• [TASK PROMPT] Return the listing below verbatim. Pictures do not belong in the copy.

• [COLLECTED MATERIAL]
* * * *

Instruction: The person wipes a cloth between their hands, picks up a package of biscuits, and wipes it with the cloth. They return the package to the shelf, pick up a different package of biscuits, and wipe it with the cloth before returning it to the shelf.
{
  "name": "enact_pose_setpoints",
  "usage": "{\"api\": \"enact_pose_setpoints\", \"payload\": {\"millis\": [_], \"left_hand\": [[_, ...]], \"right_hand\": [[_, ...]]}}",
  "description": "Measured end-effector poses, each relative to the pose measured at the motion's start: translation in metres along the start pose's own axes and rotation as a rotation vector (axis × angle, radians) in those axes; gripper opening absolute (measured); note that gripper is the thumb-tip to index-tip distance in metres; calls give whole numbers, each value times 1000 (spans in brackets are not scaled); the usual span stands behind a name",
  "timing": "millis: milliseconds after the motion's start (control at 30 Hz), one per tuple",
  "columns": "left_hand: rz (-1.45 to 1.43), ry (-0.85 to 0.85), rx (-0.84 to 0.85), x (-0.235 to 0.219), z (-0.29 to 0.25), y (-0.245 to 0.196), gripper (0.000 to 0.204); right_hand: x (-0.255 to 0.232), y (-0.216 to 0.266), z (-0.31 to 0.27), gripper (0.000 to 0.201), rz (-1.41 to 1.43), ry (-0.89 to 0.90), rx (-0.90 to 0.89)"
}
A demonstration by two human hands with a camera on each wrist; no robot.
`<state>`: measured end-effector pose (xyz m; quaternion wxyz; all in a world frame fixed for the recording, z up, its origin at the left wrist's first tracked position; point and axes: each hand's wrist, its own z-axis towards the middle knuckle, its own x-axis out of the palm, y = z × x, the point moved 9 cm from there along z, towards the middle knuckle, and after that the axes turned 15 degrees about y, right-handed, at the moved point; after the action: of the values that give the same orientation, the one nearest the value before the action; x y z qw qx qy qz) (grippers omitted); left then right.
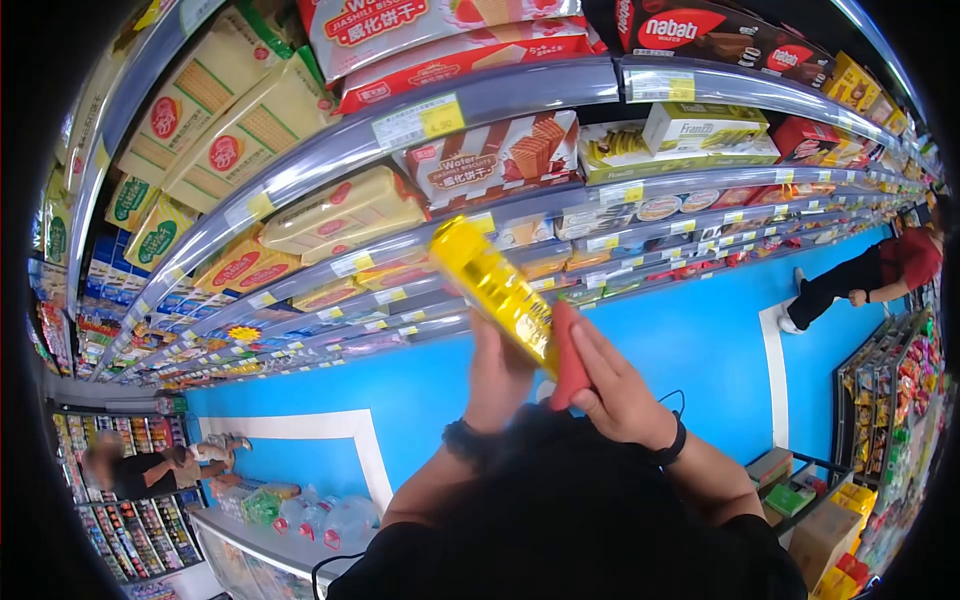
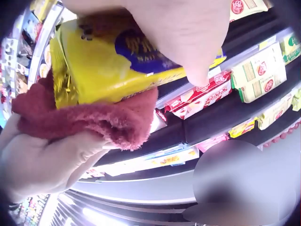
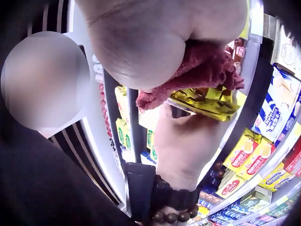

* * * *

• [WORKED SOLUTION]
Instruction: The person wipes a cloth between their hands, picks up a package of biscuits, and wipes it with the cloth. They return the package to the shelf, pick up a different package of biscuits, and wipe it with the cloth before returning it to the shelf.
{
  "name": "enact_pose_setpoints",
  "usage": "{\"api\": \"enact_pose_setpoints\", \"payload\": {\"millis\": [_], \"left_hand\": [[_, ...]], \"right_hand\": [[_, ...]]}}",
  "description": "Measured end-effector poses, each relative to the pose measured at the motion's start: translation in metres along the start pose's own axes and rotation as a rotation vector (axis × angle, radians) in those axes; gripper opening absolute (measured); note that gripper is the thumb-tip to index-tip distance in metres; calls give whole numbers, each value times 1000 (spans in brackets are not scaled); the usual span stands behind a name",
  "timing": "millis: milliseconds after the motion's start (control at 30 Hz), one per tuple",
  "columns": "left_hand: rz (-1.45 to 1.43), ry (-0.85 to 0.85), rx (-0.84 to 0.85), x (-0.235 to 0.219), z (-0.29 to 0.25), y (-0.245 to 0.196), gripper (0.000 to 0.204); right_hand: x (-0.255 to 0.232), y (-0.216 to 0.266), z (-0.31 to 0.27), gripper (0.000 to 0.201), rz (-1.41 to 1.43), ry (-0.89 to 0.90), rx (-0.90 to 0.89)"
}
A demonstration by two human hands with a camera on each wrist; no robot.
`<state>`: measured end-effector pose (xyz m; quaternion wxyz; all in a world frame fixed for the recording, z up, its origin at the left wrist's first tracked position; point and axes: each hand's wrist, its own z-axis towards the middle knuckle, its own x-axis out of the palm, y = z × x, the point moved 9 cm from there along z, towards the middle knuckle, and after that the axes turned 15 degrees about y, right-handed, at the moved point; after the action: of the values that give the same orientation, the one nearest the value before the action; x y z qw qx qy qz) (grippers omitted); left then right.

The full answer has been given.